Setelah kita mengetahui apa itu multikulturalisme? Dan bagaimana pandangan iman
Kristen terhadap multikulturalisme? Kita dapat mengambil point penting menyangkut
multikulturalisme yang dapat memperkuat persatuan antar umat manusia, antara lain:

1. Menerima dan menghargai semua orang tanpa memandang perbedaan yang ada.

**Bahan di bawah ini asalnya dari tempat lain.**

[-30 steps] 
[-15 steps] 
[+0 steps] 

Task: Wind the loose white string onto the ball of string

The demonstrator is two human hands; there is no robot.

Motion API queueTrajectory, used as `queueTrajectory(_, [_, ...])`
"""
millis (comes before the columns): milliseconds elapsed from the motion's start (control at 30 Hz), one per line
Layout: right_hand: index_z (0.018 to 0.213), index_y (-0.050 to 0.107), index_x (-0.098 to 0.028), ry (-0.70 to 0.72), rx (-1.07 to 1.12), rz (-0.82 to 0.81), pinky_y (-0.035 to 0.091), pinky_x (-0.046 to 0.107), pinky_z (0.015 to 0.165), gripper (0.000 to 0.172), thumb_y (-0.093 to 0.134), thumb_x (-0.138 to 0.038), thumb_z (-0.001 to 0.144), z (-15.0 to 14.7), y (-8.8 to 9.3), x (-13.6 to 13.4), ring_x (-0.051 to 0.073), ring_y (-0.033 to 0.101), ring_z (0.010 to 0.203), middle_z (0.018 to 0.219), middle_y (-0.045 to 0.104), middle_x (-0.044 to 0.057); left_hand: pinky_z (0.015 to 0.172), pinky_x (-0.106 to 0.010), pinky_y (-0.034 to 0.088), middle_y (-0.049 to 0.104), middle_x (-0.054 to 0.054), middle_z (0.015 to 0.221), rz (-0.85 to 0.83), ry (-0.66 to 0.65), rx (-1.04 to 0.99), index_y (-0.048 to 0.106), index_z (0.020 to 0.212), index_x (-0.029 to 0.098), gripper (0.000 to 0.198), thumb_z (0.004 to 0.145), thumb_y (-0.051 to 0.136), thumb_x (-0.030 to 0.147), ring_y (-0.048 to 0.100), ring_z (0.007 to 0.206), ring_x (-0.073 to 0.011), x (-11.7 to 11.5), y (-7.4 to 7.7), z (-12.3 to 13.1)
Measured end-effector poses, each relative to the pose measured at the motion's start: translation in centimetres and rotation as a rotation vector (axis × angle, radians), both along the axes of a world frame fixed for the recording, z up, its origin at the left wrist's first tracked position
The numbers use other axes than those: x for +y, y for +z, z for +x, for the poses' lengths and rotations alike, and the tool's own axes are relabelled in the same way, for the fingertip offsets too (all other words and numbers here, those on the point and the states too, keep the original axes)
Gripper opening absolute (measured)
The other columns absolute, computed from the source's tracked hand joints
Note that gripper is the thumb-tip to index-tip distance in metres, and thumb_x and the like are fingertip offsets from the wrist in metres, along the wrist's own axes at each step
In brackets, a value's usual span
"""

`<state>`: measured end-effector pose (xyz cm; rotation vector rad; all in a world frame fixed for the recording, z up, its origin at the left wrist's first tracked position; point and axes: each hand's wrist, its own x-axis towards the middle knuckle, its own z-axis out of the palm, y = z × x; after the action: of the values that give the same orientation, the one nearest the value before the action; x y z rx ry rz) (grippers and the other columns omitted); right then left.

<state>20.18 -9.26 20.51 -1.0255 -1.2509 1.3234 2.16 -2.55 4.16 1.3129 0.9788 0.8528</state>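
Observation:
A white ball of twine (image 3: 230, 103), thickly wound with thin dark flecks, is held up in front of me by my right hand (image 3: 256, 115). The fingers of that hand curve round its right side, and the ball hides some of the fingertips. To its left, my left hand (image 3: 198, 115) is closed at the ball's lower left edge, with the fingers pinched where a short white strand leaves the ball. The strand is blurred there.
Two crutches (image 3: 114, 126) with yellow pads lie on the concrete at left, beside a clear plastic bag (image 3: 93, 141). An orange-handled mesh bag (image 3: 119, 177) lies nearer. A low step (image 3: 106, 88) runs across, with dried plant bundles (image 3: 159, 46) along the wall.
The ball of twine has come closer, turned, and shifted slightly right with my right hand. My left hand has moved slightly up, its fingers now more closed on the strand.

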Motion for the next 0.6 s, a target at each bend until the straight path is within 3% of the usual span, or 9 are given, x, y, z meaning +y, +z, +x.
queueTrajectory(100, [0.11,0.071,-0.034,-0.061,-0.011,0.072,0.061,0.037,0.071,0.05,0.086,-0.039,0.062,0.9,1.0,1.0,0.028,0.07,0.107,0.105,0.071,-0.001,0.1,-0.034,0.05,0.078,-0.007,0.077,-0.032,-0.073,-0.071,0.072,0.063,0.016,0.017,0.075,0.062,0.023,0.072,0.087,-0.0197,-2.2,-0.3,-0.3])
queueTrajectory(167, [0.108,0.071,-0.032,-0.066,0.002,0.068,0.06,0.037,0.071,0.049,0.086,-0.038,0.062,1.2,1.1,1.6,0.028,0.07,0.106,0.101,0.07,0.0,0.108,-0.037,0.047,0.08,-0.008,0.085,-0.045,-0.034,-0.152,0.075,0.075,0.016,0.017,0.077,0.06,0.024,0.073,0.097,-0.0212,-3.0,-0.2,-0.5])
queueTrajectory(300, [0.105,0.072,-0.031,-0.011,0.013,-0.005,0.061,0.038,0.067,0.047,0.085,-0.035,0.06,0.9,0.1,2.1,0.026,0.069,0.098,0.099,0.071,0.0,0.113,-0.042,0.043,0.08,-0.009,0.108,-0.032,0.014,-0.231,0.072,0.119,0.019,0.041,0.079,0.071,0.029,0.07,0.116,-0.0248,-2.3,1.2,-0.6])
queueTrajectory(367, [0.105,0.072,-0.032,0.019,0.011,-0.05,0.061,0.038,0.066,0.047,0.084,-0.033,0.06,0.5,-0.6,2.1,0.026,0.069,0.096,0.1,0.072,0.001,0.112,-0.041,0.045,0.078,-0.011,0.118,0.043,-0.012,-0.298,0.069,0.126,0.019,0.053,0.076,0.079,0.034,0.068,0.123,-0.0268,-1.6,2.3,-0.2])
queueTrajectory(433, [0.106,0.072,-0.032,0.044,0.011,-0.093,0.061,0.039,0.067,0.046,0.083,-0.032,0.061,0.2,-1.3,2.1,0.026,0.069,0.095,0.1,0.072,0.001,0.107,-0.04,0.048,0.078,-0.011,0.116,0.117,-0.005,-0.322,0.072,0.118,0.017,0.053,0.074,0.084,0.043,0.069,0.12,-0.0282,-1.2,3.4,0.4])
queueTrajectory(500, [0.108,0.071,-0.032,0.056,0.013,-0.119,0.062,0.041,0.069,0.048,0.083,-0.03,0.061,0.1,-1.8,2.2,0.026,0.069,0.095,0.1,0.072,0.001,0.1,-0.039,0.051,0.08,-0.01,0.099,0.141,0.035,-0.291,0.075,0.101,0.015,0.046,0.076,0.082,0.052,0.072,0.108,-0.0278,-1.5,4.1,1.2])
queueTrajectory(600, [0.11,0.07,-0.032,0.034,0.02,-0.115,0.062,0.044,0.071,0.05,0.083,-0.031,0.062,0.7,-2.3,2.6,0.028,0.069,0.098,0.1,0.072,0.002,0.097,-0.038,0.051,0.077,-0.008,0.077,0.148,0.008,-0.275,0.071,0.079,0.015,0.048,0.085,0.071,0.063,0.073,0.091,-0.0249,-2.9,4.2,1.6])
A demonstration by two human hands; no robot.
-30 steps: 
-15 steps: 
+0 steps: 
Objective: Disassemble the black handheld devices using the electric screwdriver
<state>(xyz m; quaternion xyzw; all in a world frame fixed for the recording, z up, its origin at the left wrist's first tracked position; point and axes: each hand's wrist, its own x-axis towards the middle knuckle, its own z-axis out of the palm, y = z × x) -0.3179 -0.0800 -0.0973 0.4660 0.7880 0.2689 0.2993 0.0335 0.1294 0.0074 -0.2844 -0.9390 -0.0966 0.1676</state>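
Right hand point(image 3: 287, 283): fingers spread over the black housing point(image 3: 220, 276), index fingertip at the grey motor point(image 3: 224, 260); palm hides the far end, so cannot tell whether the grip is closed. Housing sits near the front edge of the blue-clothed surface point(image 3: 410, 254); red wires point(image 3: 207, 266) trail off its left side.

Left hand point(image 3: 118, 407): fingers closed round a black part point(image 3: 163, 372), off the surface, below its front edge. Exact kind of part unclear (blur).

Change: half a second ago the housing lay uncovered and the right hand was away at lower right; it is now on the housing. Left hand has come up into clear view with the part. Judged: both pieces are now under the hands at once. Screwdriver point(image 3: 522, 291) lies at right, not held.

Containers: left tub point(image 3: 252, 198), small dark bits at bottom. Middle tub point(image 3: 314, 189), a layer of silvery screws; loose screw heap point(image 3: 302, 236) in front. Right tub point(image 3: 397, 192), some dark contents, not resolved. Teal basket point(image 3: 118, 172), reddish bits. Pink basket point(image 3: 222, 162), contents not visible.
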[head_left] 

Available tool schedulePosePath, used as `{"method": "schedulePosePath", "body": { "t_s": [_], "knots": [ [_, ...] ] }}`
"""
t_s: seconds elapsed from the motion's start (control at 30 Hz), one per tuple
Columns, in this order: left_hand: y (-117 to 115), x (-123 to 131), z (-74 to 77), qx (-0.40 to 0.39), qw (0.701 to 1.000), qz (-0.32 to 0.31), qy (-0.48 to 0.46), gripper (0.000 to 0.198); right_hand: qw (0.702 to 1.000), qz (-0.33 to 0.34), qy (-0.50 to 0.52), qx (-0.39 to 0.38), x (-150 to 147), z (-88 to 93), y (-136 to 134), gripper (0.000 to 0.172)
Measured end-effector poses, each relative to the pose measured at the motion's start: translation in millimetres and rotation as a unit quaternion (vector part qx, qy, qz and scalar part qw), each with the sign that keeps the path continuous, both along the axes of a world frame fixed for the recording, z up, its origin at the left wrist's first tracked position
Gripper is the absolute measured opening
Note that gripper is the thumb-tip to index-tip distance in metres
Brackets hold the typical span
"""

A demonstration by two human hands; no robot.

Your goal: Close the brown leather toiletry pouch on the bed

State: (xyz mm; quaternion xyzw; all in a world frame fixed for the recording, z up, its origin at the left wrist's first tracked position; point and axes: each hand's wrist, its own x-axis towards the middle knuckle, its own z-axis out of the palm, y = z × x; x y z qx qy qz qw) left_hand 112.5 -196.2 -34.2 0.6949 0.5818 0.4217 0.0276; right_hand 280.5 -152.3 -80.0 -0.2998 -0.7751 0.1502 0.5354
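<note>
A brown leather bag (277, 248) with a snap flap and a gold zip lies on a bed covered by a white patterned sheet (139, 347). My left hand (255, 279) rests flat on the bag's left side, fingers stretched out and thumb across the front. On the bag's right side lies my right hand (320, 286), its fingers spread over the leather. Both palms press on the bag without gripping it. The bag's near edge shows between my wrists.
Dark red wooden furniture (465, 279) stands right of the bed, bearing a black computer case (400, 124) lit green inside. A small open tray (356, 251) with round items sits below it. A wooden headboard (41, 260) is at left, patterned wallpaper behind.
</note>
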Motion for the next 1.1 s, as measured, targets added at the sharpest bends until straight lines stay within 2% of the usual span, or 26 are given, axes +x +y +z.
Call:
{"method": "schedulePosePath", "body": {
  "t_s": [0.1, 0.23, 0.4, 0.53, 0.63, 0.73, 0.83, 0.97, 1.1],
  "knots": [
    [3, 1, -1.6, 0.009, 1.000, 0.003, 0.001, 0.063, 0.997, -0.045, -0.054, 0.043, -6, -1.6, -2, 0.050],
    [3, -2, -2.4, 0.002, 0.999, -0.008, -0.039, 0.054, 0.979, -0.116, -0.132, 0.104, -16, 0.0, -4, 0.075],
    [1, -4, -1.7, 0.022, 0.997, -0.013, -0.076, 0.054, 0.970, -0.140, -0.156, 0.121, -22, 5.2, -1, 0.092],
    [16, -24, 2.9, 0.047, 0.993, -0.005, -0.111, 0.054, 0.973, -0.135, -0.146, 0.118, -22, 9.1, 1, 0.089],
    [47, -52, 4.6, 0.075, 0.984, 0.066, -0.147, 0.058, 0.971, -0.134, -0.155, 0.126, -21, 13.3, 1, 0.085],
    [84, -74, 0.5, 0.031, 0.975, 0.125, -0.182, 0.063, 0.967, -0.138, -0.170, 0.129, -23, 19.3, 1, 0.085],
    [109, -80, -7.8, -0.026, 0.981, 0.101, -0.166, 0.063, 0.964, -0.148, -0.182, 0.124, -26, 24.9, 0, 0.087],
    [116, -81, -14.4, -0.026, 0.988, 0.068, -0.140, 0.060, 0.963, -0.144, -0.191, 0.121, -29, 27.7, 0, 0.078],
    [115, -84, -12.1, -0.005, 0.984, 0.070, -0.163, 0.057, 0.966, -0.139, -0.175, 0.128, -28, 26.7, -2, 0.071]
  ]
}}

2. Menolong sesama serta menunjukkan sikap toleransi tanpa memandang latar
belakang yang ada.
3. Menghilangkan prasangka buruk terhadap suku, bangsa, budaya maupun kelas sosial
tertentu.
4. Secara iman kristen, kita dapat menjadikan hukum kasih sebagai landasan dalam
bergaul dengan sesama.
Jadi, kesimpulannya adalah kita tidak boleh membeda-bedakan siapapun hanya karena
memiliki latar belakang yang berbeda dari kita dan kita juga harus saling menghargai
antar satu sama lain. Kita harus bersyukur karena Allah sudah menciptakan sebuah
keberagaman. Sebagai umat Kristen dalam membangun multikulturalisme haruslah
berpedoman kepada ajaran iman Kristen demi mencerminkan karakter Kristus.
KESIMPULNA
Dari berbagai uraian diatas, multikulturslisme bukan lah suatu
perbedaan yang harus kita hindari. Perbedaan keragaman tersebut
justru merupakan anugerah Tuhan yang diberikan kepada manusia.
Keragaman yang diciptakan oleh-Nya merupakan karya seni indah yang
tiada tandingannya. Setiap kelompok dan individu yang ada memiliki
keunikannya tersendiri, dan juga kekurangannya sendiri. Hal tersebut
tentunya sudah disusun seuai rencana Tuhan yang sempurna. Kita
sebagai manusia sudah semestinya harus menjaga kesempurnaan
tersebut dengan penerimaan tulus, toleransi, dan juga persatuan.